The eCoBba is a platform co-founded by Kiwia to digitize savings groups and use their data to expand their offering of financial services. Paylend, co-founded by Murgor, helps small and medium businesses access credit, while AfyaRekod, co-founded by Kamara, is a patient-driven health technology start-up ensuring the mobility of patient data. All of these startups have raised an average of $2 million in seed funding in the past few months.
AI and Blockchain
In addition to the venture studio, the lab is affiliated with the Artificial Intelligence Center for Excellence (AICE) and Africa Blockchain Center (ABC), led by Natasha Ochiel and Jeff Mkungusic respectively, which are independent training and consultancy firms. The AICE has trained 100 data scientists and AI engineers, while the ABC, which is backed by Asia-based blockchain and consultancy firm Next Chymia Consulting, has trained a similar number of blockchain engineers to date.
Adanian Labs said such investments ensure that there are enough skilled people to build the next-generation startups.
“We’ve lost engineers to bigger companies. And we feel we have a greater responsibility to keep training the techs to meet the demand. And so at Adanian Labs, we’re not just building startups, we’re building the next generation of African tech experts,” said Murgor, who also heads the labs tech team.
The tech skills gap in Africa has become a thorny problem as multinational corporations such as Visa, Microsoft, Google and Safaricom, East Africa’s largest telecom provider, pick up on the few talents available on the market and force entities such as Adanian Labs to to bridge the gap. Moreover, as multinationals look to Africa for technical talent, it has become important to increase digital and technical skills locally.
“Many companies in Africa and beyond are outsourcing AI and blockchain expertise from India. And we want to change that, and that explains why our capacity building component is so crucial, because that’s a lot of lost value. If we want to build 300 companies, we also need the capacity to be local. The world is also shifting towards Africa and we are preparing young people on the continent to work in the tech space of the future,” said Kiwia.

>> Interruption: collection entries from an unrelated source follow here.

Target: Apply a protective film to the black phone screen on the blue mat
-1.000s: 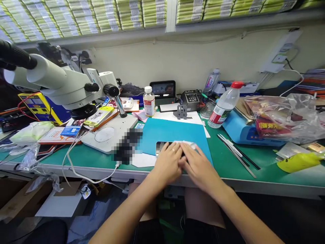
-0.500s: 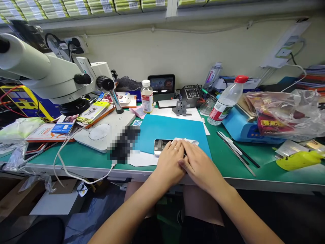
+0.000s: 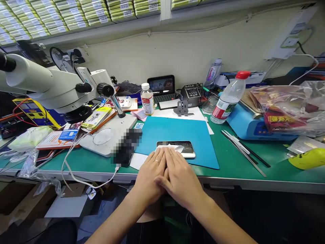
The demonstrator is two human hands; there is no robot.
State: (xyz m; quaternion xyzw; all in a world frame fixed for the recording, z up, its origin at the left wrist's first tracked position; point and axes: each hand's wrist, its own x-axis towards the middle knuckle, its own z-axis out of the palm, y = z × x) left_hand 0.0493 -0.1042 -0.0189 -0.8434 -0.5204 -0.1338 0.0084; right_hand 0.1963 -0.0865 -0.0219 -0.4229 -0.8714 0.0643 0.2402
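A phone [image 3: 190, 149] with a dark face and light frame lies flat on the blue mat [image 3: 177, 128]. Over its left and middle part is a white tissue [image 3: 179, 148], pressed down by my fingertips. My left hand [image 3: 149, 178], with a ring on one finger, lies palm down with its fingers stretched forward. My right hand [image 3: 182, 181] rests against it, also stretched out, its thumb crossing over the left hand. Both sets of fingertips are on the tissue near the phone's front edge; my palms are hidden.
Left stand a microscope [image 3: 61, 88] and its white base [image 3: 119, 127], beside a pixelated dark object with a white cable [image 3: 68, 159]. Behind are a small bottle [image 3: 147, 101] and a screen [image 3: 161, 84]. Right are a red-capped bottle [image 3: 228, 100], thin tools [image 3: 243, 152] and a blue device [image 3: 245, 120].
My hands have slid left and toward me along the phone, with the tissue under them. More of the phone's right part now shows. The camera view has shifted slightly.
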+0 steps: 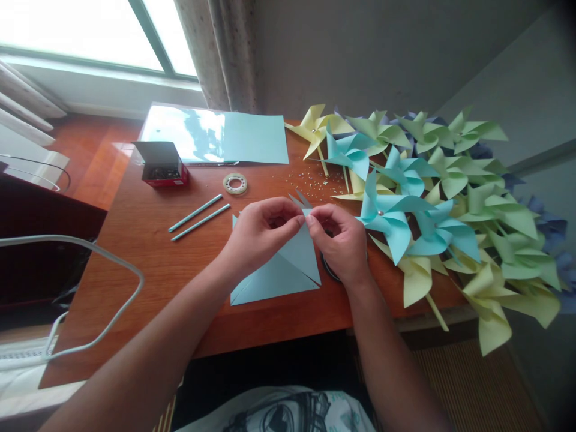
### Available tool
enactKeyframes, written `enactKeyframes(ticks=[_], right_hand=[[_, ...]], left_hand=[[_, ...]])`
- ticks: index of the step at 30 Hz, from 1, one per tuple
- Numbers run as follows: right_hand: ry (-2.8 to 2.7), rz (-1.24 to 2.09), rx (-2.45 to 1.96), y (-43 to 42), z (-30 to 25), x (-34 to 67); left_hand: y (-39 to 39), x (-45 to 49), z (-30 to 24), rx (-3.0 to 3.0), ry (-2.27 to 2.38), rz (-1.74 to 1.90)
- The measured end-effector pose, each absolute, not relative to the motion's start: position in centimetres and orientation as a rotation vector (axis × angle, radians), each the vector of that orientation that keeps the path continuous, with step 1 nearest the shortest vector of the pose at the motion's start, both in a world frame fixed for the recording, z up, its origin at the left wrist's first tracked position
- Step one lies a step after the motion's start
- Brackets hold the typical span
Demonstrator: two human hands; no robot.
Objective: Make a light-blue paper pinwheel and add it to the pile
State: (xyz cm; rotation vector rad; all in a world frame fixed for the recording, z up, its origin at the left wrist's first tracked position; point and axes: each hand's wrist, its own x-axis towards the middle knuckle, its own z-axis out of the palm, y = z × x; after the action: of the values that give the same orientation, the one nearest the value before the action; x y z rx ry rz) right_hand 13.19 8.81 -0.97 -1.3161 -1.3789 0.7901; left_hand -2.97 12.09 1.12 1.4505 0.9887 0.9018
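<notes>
A light-blue paper square [281, 270], cut along its diagonals, lies on the wooden table [148, 282] in front of me. My left hand [263, 231] pinches a folded corner of it above the sheet's middle. My right hand [339, 240] pinches the same spot from the right, fingertips almost touching the left's. A dark round object [328, 271] lies partly hidden under my right hand.
A pile of blue, yellow and green paper pinwheels [432, 210] covers the table's right side. Two blue sticks [198, 217], a tape roll [234, 183], a red box of pins [162, 165], blue paper sheets [225, 137] and scattered small bits [310, 179] lie behind.
</notes>
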Motion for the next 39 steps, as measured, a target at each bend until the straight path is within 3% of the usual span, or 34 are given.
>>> enactKeyframes(ticks=[39], right_hand=[[-1.437,0.775,-1.324,8.86,-1.10,13.21]], left_hand=[[11.98,-3.06,1.33,1.712,1.093,0.936]])
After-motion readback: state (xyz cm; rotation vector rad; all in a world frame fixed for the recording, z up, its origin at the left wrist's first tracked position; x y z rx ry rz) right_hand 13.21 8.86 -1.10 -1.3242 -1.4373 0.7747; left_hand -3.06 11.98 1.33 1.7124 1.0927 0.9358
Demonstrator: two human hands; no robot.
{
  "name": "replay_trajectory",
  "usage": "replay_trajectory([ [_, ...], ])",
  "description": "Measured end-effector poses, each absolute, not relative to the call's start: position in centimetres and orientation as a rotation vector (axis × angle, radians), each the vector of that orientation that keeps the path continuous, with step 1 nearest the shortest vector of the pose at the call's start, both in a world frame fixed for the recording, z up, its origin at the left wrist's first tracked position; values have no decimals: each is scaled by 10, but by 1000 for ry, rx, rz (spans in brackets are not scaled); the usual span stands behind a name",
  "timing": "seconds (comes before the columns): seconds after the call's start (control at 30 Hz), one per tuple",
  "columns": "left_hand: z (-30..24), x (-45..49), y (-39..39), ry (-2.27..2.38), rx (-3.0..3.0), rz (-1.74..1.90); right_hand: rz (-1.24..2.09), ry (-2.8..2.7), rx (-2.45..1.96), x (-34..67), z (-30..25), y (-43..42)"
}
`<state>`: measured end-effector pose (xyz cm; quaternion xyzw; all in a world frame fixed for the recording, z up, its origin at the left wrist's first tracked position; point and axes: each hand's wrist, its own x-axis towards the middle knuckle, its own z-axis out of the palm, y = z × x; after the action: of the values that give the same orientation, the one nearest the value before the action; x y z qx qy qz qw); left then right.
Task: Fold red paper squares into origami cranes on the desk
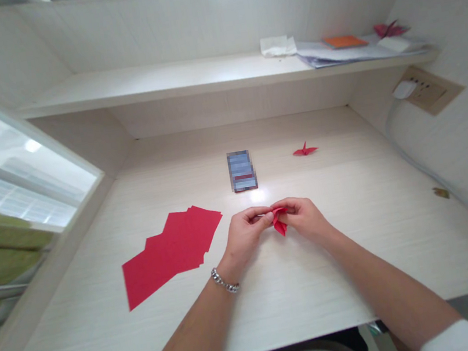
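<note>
Between both hands is a small piece of folded red paper [281, 226], its pointed flaps spreading downward. My left hand [247, 229] pinches its left side between thumb and fingers. On the other side, my right hand [304, 218] grips the paper's upper right part, its fingertips close to those of the left. Some folds are hidden behind the fingers. Left of my left hand lies a fanned-out stack of red paper sheets [169, 244]. Farther back on the desk sits a finished red paper crane [305, 150] with its wings spread.
A phone [242, 171] with a blurred screen lies on the desk [108, 335] beyond my hands. The shelf [150, 82] above bears papers [313, 57], an orange sheet [345, 41] and a dark red folded paper [390, 29]. A cable [407, 155] hangs from the socket [432, 90] at right.
</note>
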<state>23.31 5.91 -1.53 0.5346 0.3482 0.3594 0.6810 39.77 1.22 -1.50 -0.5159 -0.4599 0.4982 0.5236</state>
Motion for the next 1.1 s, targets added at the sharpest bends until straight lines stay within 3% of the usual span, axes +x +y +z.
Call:
replay_trajectory([
  [0.23,-11,234,58,784,1152,824,1356,-1061,-1140,400,-10,11],
  [1.1,-9,235,53,1057,1637,934,1317,-991,-1314,395,-14,11],
])
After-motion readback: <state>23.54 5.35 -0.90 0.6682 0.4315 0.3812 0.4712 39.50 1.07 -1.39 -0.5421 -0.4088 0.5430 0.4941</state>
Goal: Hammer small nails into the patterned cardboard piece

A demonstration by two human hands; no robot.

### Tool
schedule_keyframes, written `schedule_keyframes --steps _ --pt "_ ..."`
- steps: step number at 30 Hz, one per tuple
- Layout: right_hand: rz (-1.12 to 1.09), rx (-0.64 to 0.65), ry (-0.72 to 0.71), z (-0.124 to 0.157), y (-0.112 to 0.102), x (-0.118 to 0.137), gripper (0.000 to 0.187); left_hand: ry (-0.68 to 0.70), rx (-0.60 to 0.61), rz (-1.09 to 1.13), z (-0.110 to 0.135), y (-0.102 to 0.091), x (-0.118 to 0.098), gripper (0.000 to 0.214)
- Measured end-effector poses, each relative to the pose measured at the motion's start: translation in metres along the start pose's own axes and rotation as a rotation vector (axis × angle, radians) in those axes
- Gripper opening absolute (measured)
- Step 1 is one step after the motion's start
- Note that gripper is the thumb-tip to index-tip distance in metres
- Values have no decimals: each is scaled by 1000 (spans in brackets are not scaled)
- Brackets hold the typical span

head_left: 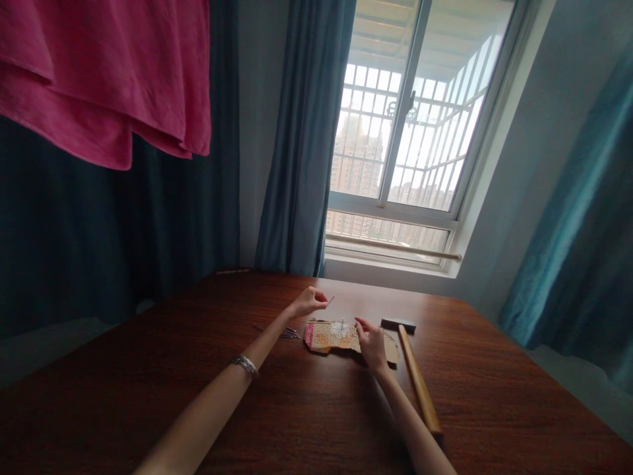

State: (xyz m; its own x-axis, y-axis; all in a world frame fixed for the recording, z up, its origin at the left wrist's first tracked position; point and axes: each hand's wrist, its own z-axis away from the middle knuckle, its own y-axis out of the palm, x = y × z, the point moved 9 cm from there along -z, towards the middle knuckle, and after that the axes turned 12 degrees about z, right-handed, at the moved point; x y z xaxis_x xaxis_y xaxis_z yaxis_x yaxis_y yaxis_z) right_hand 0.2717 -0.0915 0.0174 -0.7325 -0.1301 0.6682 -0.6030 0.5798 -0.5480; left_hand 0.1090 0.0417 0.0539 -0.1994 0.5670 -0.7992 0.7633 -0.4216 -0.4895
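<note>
A thin nail (331, 300) is pinched between the thumb and fingers of the left hand (310, 302), which is held above the tabletop (277, 409), just beyond the far edge of the cardboard (324, 336); the nail is tilted, its free end pointed up and to the right. The right hand (372, 343) is placed over the right part of the cardboard, its fingers curled and the thumb brought near them; whether anything is gripped there cannot be told. The cardboard is laid flat on the tabletop, in front of the person and between the two forearms; its edges are torn, its face is covered with a speckled pattern, and its left end is coloured pink; near its middle, just left of the right hand's fingertips, an upright nail (343, 324) is seen. Loose nails (291, 334) are gathered on the tabletop just left of the cardboard, partly hidden by the left forearm. A hammer (418, 377) is laid to the right of the cardboard, its dark head set at the far end and its wooden handle pointed back toward the person; the handle is partly covered by the right forearm. A bracelet (244, 365) is worn on the left wrist.
</note>
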Motion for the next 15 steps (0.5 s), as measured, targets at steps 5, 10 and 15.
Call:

And they seem to be delivering on their promises when Adanian teamed up with US tech multinational NVIDIA last year to collaborate on projects and train 4,000 AI engineers (via AICE) in Africa over the next few years.
Adanian Labs also recently partnered with LBank, a cryptocurrency exchange, to build a community of crypto and blockchain developers in Africa. Through ABC, they will also run a crypto accelerator to help build next-generation startups on the continent.
The venture studio, which is raising its Series A funding, also sees itself as one of the first partners of Emurgo Africa, also one of the first investors. Emurgo Africa is a branch of Emurgo, the official commercial division of the Cardano blockchain that insists that “Cardano’s blockchain be adopted as the technology platform standard in Africa for socially impactful solutions.”
Looking ahead, Adanian Labs hopes to overcome the current phase where the global flow of deals is slowing down and rise to power more startups and conquer more markets across the continent.
Kamara echoed this, saying, “We built it and made it work with what little resources we had. We didn’t stop then and we don’t plan to stop now or scale down.”
“Adanian Labs has turned into an ecosystem, a place where people come to seek value.”